| Aim of the exercise |
Your task is to transcribe all of the data below exactly, omitting the images.
── Given information
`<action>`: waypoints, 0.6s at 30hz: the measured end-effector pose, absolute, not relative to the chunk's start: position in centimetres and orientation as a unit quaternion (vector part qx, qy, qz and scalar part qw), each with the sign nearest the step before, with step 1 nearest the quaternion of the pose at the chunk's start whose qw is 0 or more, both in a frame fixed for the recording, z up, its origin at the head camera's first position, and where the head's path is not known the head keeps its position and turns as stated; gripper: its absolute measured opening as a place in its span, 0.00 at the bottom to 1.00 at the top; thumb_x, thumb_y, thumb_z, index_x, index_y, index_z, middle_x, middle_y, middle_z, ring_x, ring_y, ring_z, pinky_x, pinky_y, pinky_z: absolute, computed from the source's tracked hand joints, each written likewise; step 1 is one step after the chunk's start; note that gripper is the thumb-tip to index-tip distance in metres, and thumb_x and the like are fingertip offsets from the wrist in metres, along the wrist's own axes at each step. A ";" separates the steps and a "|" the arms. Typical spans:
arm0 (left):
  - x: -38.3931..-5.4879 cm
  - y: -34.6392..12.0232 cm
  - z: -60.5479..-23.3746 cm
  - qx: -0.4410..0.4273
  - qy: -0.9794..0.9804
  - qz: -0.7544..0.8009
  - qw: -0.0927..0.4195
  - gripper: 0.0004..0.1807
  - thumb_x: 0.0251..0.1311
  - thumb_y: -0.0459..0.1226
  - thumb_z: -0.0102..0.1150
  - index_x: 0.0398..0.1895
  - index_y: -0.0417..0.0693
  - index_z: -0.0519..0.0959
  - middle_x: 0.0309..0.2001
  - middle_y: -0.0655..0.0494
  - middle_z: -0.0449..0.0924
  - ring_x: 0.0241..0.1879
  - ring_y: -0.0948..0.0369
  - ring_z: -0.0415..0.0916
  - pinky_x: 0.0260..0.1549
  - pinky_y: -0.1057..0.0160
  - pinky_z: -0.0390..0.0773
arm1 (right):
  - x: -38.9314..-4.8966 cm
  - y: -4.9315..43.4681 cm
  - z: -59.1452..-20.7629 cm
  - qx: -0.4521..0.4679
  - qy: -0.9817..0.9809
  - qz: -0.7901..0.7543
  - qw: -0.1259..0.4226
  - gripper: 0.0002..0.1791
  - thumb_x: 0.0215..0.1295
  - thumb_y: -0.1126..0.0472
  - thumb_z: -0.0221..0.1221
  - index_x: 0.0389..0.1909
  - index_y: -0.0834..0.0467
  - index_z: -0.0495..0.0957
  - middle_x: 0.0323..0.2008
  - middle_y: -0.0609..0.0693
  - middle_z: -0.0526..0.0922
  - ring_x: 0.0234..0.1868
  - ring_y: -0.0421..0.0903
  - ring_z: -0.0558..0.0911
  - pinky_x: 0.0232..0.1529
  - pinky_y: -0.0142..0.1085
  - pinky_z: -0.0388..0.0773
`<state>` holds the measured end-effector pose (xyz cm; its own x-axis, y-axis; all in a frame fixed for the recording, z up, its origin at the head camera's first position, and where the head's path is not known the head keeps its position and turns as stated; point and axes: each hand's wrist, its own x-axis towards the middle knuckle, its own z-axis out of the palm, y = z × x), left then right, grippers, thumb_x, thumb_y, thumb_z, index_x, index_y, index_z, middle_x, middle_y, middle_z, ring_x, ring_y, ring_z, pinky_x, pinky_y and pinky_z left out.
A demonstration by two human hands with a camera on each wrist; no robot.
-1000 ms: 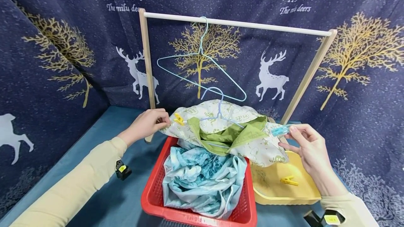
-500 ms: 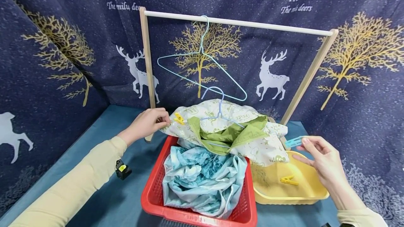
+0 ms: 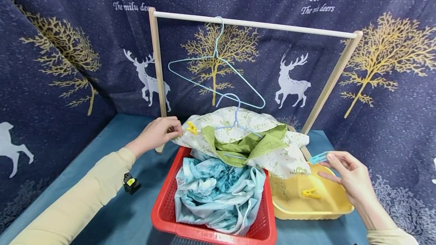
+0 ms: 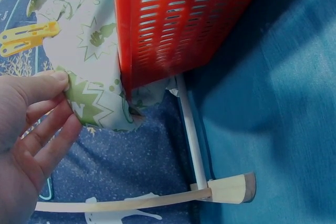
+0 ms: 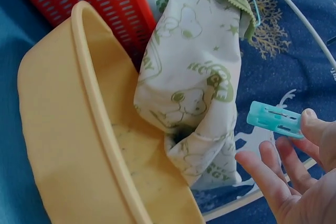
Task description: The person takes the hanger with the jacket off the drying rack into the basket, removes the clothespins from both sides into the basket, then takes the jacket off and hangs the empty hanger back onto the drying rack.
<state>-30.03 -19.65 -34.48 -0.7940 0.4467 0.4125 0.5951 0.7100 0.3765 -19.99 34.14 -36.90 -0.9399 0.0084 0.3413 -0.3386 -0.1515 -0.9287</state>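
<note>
My left hand pinches the left sleeve end of a white jacket with green print and a green lining. A blue-purple hanger sits inside the jacket's neck opening. Clipped near the left shoulder is a yellow clothespin. Off to the right, my right hand pinches a light blue clothespin between thumb and fingers, apart from the right sleeve. The jacket lies over the back of a red basket, its right sleeve hanging over a yellow tub.
Crumpled blue-and-white cloth fills the red basket. Another yellow clothespin lies in the yellow tub. Behind stands a rack with a white bar and wooden posts; a light blue hanger hangs from it.
My right hand has drawn away from the jacket's right sleeve, rightward and down, carrying the light blue clothespin. The left hand keeps its pinch on the other sleeve end.
</note>
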 end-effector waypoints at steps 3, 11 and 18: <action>-30.0 -19.7 -34.4 -0.285 -0.913 -0.252 0.146 0.06 0.60 0.34 0.66 0.28 0.56 0.82 0.32 0.60 0.80 0.33 0.64 0.78 0.33 0.65 0.76 | -20.0 34.4 -37.1 0.127 -0.650 0.740 0.119 0.13 0.72 0.71 0.51 0.44 0.57 0.83 0.35 0.45 0.88 0.37 0.40 0.89 0.32 0.40 0.85; -29.9 -19.7 -34.4 -0.284 -0.914 -0.252 0.144 0.06 0.60 0.34 0.66 0.28 0.55 0.82 0.32 0.60 0.81 0.33 0.64 0.78 0.33 0.65 0.77 | -19.5 35.1 -37.6 0.121 -0.662 0.732 0.106 0.13 0.72 0.72 0.51 0.43 0.57 0.83 0.35 0.45 0.88 0.37 0.40 0.89 0.33 0.41 0.85; -29.8 -19.7 -34.2 -0.286 -0.913 -0.252 0.146 0.05 0.59 0.34 0.66 0.29 0.55 0.82 0.33 0.60 0.81 0.33 0.64 0.79 0.33 0.65 0.77 | -19.1 36.3 -37.4 0.100 -0.711 0.692 0.078 0.13 0.73 0.70 0.51 0.43 0.54 0.83 0.36 0.42 0.88 0.38 0.38 0.88 0.33 0.40 0.85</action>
<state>-29.83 -19.66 -34.25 -0.7934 0.4487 0.4113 0.5962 0.7094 0.3760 -19.09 36.29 -37.39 -0.9678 -0.0340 0.2493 -0.2501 0.0231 -0.9679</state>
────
| Finished exercise |
`<action>`: waypoints, 0.6s at 30hz: the measured end-effector pose, absolute, not relative to the chunk's start: position in centimetres and orientation as a unit quaternion (vector part qx, qy, qz and scalar part qw), each with the sign nearest the step before, with step 1 nearest the quaternion of the pose at the chunk's start whose qw is 0 or more, both in a frame fixed for the recording, z up, its origin at the head camera's first position, and where the head's path is not known the head keeps its position and turns as stated; gripper: its absolute measured opening as a place in its span, 0.00 at the bottom to 1.00 at the top; thumb_x, thumb_y, thumb_z, index_x, index_y, index_z, middle_x, middle_y, middle_z, ring_x, ring_y, ring_z, pinky_x, pinky_y, pinky_z: absolute, computed from the source's tracked hand joints, each written likewise; step 1 is one step after the chunk's start; note that gripper is the thumb-tip to index-tip distance in metres, and thumb_x and the like are fingertip offsets from the wrist in metres, along the wrist's own axes at each step. A ";" separates the steps and a "|" the arms. Typical spans:
arm0 (left):
  - x: -38.3931..-5.4879 cm
  - y: -34.6392..12.0232 cm
  - z: -60.5479..-23.3746 cm
  - qx: -0.4410..0.4273
  - qy: -0.9794..0.9804
  - qz: -0.7544..0.8009
  - qw: -0.0927..0.4195
  - gripper: 0.0004..0.1807
  - thumb_x: 0.0251..0.1311
  - thumb_y: -0.0459..0.1226
  - thumb_z: -0.0102..0.1150
  - index_x: 0.0398..0.1895
  - index_y: -0.0417..0.0693
  - index_z: -0.0519..0.0959
  - middle_x: 0.0309..0.2001
  - middle_y: -0.0655..0.0494
  - middle_z: -0.0449..0.0924
  - ring_x: 0.0241..0.1879
  - ring_y: -0.0948..0.0369
  - ring_z: -0.0415..0.0916
  - pinky_x: 0.0260..0.1549
  - pinky_y: -0.1057..0.0160
  - pinky_z: -0.0390..0.0773
arm1 (right):
  - x: -38.9314..-4.8966 cm
  - y: -4.9315..43.4681 cm
  - z: -59.1452..-20.7629 cm
  - qx: -0.4521..0.4679
  - qy: -0.9817..0.9809
  - qz: -0.7901..0.7543
  - qw: -0.1259..0.4226
  - gripper: 0.0002..0.1791
  - thumb_x: 0.0215..0.1295
  - thumb_y: -0.1126..0.0472
  - thumb_z: -0.0221..0.1221
  - index_x: 0.0389..0.1909
  - index_y: -0.0834..0.0467
  - index_z: -0.0495..0.0957
  - middle_x: 0.0323..0.2008
  - middle_y: -0.0609..0.0693
  - middle_z: -0.0526..0.0922
  - ring_x: 0.0234..0.1868
  - ring_y: -0.0421..0.0903
  - ring_z: -0.0558..0.0911
  - pinky_x: 0.0232..0.1529
  - pinky_y: -0.0142..0.1085
  - pinky_z: -0.0388..0.0773
`<state>` holds the measured end-effector pose (xyz cm; its own x-axis, y-axis; all in a frame fixed for the recording, z up, its origin at the head camera's first position, and where the head's path is not known the head keeps its position and turns as stated; point and axes: each hand's wrist, its own x-axis towards the middle knuckle, its own z-axis out of the palm, y = z × x), left then right, grippers, thumb_x, thumb_y, thumb_z, index_x, index_y, index_z, middle_x, middle_y, middle_z, ring_x, ring_y, ring_z, pinky_x, pinky_y and pinky_z left out.
A demonstration by two human hands with a camera on each wrist; no robot.
-1000 ms: 
-500 ms: 
+0 ms: 
+0 ms: 
+0 ms: 
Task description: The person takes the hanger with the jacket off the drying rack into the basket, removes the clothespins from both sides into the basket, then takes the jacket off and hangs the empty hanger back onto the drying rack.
<state>-30.03 -19.65 -34.48 -0.7940 0.4467 0.4125 0.5951 0.7100 0.3765 -19.99 34.14 -36.90 -0.9399 0.0084 0.3413 -0.3386 -0.1515 -0.9287</state>
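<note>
My left hand pinches the left sleeve end of a white jacket with green print and a green lining. A blue-purple hanger sits inside the jacket's neck opening. Clipped near the left shoulder is a yellow clothespin. Off to the right, my right hand pinches a light blue clothespin between thumb and fingers, apart from the right sleeve. The jacket lies over the back of a red basket, its right sleeve hanging over a yellow tub.
Crumpled blue-and-white cloth fills the red basket. Another yellow clothespin lies in the yellow tub. Behind stands a rack with a white bar and wooden posts; a light blue hanger hangs from it.
My right hand has drawn away from the jacket's right sleeve, rightward and down, carrying the light blue clothespin. The left hand keeps its pinch on the other sleeve end.
</note>
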 end-effector waypoints at steps 3, 11 and 18: <action>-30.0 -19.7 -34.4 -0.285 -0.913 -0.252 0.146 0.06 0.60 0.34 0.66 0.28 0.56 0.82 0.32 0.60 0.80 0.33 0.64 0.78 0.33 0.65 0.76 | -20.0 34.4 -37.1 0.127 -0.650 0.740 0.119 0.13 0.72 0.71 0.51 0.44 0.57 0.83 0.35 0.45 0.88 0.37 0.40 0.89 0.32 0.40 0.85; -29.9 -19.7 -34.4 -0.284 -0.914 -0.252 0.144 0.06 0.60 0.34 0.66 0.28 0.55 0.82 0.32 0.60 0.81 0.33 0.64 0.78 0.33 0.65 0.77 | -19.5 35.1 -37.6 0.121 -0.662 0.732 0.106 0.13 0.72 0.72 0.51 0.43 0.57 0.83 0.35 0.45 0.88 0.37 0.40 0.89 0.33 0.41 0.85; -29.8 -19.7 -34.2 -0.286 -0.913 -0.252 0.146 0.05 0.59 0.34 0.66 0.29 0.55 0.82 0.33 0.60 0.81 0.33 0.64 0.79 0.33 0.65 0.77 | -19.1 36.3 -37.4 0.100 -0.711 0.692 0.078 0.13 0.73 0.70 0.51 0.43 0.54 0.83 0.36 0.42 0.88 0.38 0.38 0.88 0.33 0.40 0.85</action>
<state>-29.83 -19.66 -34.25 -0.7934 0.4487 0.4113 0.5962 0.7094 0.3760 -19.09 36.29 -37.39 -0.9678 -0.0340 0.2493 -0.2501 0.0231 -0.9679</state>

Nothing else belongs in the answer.